**Your instructions:** Search the data for the string "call" and gather each line it is in.

**Data for analysis:**
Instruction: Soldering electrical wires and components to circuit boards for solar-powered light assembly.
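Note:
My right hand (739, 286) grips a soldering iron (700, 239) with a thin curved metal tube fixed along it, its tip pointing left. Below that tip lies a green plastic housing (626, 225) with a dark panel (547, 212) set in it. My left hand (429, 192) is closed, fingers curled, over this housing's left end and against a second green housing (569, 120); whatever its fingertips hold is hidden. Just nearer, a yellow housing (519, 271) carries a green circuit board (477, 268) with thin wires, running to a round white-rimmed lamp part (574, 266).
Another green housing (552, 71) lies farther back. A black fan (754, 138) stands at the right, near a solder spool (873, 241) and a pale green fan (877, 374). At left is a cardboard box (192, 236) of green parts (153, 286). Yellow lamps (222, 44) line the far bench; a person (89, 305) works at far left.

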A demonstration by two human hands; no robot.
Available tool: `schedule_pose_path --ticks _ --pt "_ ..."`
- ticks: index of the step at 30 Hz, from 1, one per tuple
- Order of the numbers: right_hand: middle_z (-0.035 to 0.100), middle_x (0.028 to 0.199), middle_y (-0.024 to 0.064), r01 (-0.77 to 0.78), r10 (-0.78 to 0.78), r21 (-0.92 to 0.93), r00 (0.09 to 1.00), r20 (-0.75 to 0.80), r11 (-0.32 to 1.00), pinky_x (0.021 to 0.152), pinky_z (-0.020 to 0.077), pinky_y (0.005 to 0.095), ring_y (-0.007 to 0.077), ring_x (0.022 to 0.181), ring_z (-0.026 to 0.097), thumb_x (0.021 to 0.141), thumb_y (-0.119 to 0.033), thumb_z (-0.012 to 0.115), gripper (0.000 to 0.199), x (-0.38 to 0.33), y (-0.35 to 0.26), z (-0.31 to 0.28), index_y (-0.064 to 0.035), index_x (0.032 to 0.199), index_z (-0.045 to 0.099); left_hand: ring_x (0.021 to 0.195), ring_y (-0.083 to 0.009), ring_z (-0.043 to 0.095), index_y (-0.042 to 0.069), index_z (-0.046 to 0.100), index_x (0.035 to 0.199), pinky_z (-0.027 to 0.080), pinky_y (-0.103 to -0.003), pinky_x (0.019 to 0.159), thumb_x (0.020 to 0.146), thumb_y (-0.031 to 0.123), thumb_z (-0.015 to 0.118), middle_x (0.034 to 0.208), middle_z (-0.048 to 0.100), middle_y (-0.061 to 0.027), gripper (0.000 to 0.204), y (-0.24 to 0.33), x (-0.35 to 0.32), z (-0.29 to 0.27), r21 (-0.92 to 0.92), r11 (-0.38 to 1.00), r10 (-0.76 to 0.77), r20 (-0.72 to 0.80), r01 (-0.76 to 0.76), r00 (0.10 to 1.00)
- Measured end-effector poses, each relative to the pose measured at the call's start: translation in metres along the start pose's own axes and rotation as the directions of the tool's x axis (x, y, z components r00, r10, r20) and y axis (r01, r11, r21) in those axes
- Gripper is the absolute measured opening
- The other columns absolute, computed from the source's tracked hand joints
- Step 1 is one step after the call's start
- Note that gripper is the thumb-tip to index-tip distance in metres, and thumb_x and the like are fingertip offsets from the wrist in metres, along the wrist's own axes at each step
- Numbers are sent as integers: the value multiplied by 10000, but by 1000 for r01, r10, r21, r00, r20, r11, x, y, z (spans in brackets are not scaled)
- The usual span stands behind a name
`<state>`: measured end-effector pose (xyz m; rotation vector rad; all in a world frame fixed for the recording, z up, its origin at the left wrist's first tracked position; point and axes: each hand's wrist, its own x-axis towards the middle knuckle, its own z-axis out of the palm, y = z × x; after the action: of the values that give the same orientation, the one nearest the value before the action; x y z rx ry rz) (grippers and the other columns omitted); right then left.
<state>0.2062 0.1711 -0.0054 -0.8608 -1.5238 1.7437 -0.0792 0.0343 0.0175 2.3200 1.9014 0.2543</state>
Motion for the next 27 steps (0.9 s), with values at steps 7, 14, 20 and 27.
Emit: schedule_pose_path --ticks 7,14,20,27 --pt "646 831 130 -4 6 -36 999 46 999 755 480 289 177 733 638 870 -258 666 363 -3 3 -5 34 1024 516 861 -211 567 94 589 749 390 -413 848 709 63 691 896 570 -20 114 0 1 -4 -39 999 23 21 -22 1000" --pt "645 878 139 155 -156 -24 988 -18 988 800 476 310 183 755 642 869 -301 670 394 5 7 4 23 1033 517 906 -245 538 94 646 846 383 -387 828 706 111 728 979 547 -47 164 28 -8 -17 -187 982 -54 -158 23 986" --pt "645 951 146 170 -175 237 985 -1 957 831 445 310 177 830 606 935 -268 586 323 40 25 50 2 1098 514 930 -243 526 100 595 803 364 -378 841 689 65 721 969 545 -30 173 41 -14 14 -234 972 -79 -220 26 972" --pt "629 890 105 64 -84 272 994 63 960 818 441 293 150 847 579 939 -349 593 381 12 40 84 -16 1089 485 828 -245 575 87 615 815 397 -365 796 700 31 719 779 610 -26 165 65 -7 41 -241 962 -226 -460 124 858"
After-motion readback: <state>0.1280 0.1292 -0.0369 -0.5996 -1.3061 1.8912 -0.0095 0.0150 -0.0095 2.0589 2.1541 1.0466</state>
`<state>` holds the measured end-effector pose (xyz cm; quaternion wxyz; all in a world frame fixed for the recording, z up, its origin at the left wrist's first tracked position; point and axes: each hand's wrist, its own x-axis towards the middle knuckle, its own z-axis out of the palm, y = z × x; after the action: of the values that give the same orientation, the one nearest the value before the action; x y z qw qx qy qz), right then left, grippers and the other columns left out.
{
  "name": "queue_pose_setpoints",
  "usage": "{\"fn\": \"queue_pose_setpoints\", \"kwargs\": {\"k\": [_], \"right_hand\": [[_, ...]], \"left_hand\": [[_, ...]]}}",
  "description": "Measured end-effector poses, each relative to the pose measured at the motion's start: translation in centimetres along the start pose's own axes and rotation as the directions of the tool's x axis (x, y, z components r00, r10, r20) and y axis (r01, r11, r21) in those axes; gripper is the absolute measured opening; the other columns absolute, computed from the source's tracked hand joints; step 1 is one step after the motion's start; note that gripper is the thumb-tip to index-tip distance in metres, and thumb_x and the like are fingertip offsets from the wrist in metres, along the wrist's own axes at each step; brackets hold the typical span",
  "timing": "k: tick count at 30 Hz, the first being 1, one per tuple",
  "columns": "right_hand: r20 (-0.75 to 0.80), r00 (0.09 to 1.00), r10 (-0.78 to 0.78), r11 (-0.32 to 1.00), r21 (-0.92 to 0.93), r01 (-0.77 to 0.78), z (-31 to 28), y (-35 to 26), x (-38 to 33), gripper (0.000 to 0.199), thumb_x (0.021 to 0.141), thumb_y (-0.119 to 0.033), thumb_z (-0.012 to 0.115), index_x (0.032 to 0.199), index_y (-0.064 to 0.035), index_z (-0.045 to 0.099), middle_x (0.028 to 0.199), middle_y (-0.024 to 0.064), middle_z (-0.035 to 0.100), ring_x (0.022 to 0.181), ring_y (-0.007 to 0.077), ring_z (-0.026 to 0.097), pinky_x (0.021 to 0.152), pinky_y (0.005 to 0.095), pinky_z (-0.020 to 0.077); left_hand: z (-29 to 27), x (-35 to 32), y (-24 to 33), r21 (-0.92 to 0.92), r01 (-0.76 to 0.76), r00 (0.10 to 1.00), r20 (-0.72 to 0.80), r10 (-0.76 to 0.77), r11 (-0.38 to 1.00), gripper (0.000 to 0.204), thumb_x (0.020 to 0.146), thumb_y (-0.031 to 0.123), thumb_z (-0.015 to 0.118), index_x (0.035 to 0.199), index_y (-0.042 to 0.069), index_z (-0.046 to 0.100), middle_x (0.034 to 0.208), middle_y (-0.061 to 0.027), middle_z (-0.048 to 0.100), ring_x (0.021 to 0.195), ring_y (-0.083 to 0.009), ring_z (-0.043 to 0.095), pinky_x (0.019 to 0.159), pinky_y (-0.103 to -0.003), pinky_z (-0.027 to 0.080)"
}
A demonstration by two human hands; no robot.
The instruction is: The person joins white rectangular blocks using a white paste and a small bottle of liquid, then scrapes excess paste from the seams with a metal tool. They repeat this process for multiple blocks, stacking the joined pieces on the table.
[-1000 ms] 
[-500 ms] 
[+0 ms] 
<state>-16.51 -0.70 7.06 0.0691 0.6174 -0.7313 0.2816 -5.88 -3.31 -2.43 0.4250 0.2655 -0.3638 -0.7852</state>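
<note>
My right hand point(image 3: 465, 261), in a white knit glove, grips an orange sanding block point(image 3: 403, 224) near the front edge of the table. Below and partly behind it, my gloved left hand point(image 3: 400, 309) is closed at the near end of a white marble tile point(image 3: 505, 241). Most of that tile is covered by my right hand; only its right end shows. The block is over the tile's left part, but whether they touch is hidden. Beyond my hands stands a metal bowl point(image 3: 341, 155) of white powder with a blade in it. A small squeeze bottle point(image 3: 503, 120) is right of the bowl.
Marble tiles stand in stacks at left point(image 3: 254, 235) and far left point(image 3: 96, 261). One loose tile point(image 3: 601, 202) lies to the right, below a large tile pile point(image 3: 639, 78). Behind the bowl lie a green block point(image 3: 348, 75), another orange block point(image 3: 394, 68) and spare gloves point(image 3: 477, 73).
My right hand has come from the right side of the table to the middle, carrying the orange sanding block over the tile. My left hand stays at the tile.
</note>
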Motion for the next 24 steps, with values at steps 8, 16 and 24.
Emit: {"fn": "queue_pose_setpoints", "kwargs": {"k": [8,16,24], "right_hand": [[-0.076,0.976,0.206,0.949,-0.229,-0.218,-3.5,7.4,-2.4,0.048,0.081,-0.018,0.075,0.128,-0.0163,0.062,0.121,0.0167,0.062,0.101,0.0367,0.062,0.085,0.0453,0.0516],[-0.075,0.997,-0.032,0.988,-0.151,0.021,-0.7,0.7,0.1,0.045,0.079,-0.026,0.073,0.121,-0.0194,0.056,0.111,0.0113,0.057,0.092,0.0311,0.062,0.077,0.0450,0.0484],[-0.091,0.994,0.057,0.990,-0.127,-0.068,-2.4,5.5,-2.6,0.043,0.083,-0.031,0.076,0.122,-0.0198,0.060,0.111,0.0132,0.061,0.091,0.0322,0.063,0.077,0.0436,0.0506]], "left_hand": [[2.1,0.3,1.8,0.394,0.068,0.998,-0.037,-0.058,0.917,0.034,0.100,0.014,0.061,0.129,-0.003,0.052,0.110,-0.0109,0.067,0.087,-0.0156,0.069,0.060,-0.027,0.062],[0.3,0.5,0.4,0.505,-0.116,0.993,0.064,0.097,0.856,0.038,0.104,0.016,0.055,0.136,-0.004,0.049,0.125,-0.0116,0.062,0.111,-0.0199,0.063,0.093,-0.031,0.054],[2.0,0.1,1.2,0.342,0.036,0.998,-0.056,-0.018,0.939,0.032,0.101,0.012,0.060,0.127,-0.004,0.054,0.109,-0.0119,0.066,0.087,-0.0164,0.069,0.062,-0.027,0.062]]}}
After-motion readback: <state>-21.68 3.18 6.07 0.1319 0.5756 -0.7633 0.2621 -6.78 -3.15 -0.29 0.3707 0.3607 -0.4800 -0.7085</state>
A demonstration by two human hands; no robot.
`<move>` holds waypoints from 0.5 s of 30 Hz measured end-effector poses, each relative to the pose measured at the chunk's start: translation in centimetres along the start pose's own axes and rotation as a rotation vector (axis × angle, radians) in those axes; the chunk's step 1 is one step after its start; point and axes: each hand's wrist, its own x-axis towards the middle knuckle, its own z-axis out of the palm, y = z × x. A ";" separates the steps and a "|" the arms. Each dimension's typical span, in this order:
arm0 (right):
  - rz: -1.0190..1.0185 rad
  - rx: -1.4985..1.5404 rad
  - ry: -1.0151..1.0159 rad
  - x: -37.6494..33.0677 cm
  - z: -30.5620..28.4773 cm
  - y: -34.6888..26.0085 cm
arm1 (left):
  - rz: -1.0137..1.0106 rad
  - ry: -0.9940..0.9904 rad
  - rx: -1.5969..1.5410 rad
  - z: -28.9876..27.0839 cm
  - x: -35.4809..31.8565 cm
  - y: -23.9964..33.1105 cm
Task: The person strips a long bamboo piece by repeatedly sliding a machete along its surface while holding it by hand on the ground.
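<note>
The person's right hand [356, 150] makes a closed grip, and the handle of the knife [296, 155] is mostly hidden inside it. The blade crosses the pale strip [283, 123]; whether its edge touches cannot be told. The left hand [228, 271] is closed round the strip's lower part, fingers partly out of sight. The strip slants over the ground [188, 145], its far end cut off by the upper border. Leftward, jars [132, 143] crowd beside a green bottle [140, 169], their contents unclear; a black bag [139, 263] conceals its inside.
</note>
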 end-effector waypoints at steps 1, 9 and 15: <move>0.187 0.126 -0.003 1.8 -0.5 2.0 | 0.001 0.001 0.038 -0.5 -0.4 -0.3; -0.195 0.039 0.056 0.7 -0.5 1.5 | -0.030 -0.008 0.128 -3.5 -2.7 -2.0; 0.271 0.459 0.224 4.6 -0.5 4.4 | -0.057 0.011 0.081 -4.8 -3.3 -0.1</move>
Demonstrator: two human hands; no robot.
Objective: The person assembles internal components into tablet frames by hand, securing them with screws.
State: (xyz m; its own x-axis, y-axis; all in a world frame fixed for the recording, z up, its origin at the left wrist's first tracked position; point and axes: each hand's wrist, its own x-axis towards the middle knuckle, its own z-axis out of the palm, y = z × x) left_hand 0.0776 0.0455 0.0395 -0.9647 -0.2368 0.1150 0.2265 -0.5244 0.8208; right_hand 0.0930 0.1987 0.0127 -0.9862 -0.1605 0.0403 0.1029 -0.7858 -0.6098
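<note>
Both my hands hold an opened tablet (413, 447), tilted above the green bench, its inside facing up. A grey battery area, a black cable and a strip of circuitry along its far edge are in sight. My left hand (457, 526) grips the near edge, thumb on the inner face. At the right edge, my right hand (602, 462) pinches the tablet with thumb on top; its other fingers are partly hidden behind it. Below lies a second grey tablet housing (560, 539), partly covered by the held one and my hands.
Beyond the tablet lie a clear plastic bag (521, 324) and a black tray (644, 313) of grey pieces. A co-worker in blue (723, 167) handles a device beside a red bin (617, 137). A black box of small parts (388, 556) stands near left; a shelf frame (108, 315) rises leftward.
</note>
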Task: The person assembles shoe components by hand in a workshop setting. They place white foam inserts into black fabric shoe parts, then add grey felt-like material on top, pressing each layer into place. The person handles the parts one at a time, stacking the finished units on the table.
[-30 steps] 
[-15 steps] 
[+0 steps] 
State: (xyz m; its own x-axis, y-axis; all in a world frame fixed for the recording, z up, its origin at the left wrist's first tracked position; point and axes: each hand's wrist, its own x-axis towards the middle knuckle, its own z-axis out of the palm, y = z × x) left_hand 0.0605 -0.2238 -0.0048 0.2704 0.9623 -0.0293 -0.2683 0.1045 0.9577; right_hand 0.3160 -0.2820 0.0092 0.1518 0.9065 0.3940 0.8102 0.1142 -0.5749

**Reply to the exercise:**
- Measured end-effector poses, each relative to the pose measured at the call's start: translation in metres along the start pose's own axes and rotation as the directions of the tool's x axis (x, y, z components r00, r10, r20) and y axis (r01, r11, r21) in those axes
- Step 1 is one step after the call's start

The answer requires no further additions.